Hal ini seturut dengan Peraturan Menteri Pendidikan dan Kebudayaan Nomor 44 Tahun 2019 tentang Penerimaan Peserta Didik Baru pada Taman Kanak-kanak, Sekolah Dasar, Sekolah Menengah Pertama, Sekolah Menengah Atas, dan Sekolah Menengah Kejuruan yang mengatur calon peserta didik dapat mendaftar melalui jalur prestasi di luar zonasi domisilinya sepanjang memenuhi persyaratan.
Penentuannya berdasarkan nilai ujian sekolah atau ujian nasional. Apabila kuota jalur prestasi tidak mencukupi, seleksi dilakukan dengan pemeringkatan nilai prestasi oleh sekolah.
Sementara itu, penetapan zonasi di Jakarta dilakukan PPDB SMA berbasis wilayah kelurahan. Artinya, proses seleksi berdasarkan usia, bukan jarak tempat tinggal terdekat ke sekolah seperti yang tertuang dalam Pasal 25 Permendikbud No 44/2019.
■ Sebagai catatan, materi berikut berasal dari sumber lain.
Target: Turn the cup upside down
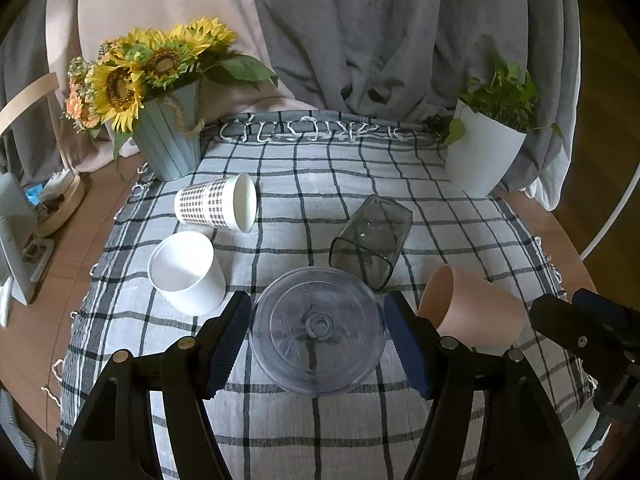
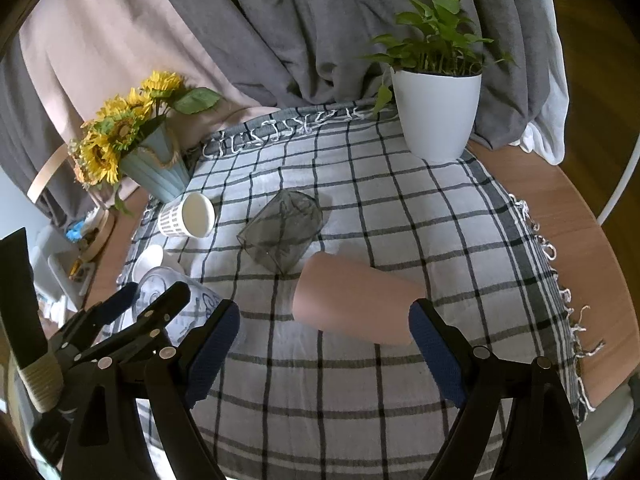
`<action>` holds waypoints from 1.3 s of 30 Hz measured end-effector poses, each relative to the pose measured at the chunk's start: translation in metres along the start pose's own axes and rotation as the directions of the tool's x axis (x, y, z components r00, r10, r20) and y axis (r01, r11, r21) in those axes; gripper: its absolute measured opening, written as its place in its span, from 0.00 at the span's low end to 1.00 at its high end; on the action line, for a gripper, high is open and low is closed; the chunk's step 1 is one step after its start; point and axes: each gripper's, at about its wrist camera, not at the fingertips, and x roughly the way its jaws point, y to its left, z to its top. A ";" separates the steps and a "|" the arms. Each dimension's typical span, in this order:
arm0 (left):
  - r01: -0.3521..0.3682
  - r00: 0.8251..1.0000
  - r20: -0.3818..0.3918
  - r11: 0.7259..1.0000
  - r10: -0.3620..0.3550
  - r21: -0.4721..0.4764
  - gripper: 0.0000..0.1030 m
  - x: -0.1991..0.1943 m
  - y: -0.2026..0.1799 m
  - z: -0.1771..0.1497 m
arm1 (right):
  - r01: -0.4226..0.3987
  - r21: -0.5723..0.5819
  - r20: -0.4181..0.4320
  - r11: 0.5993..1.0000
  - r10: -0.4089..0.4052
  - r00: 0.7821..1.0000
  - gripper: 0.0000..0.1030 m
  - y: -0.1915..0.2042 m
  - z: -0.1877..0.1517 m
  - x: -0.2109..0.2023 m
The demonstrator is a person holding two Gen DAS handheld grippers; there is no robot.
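Left gripper [image 1: 318,330] wide open, blue-padded fingers [image 1: 226,344] on both sides of clear round plastic cup [image 1: 318,330], bottom up on checked grey cloth [image 1: 320,192]. Just beside: white round cup [image 1: 186,272], upright. Behind: checkered paper cup [image 1: 216,202] and dark square glass [image 1: 370,236], both on their sides. At right: pink cup [image 1: 470,310], also on its side, near right gripper [image 1: 584,332].

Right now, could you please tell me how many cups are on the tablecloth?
5: checked cup lying by the sunflowers, white cup front left, clear cup inverted between the left claw fingers, grey glass lying centre, pink cup lying right.
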 end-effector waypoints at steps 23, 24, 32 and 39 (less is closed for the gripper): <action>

Ketentuan usia tersebut juga berlaku dalam proses seleksi pada jalur afirmasi bagi anak pemegang Kartu Jakarta Pintar, anak pemegang Kartu Pekerja Jakarta, anak pengemudi Jak Lingko, serta anak terdaftar dalam Data Terpadu Kesejahteraan Sosial.
Menurut Kepala Dinas Pendidikan Provinsi DKI Jakarta Nahdiana, latar belakang kebijakan baru ini karena fakta di lapangan menunjukkan masyarakat miskin justru tersingkir di jalur zonasi lantaran tidak dapat bersaing secara nilai akademik dengan masyarakat yang mampu.
Oleh karena itu, kebijakan baru diterapkan, yaitu usia sebagai kriteria seleksi setelah siswa tersebut harus berdomisili dalam zonasi yang ditetapkan, bukan lagi prestasi. Untuk siswa yang mau bersaing secara nilai akademik, PPDB menyediakan jalur akademik atau afirmasi.
Tujuan Pemprov DKI Jakarta ialah memberikan peluang sebesar-besarnya bagi anak-anak di kuadran 4. Maksudnya, anak yang kemampuan akademis kurang dan berasal dari keluarga tidak mampu, untuk masuk sekolah negeri. Pada umumnya, anak di kuadran 4 ini memiliki usia yang lebih tua karena terhambat untuk sekolah.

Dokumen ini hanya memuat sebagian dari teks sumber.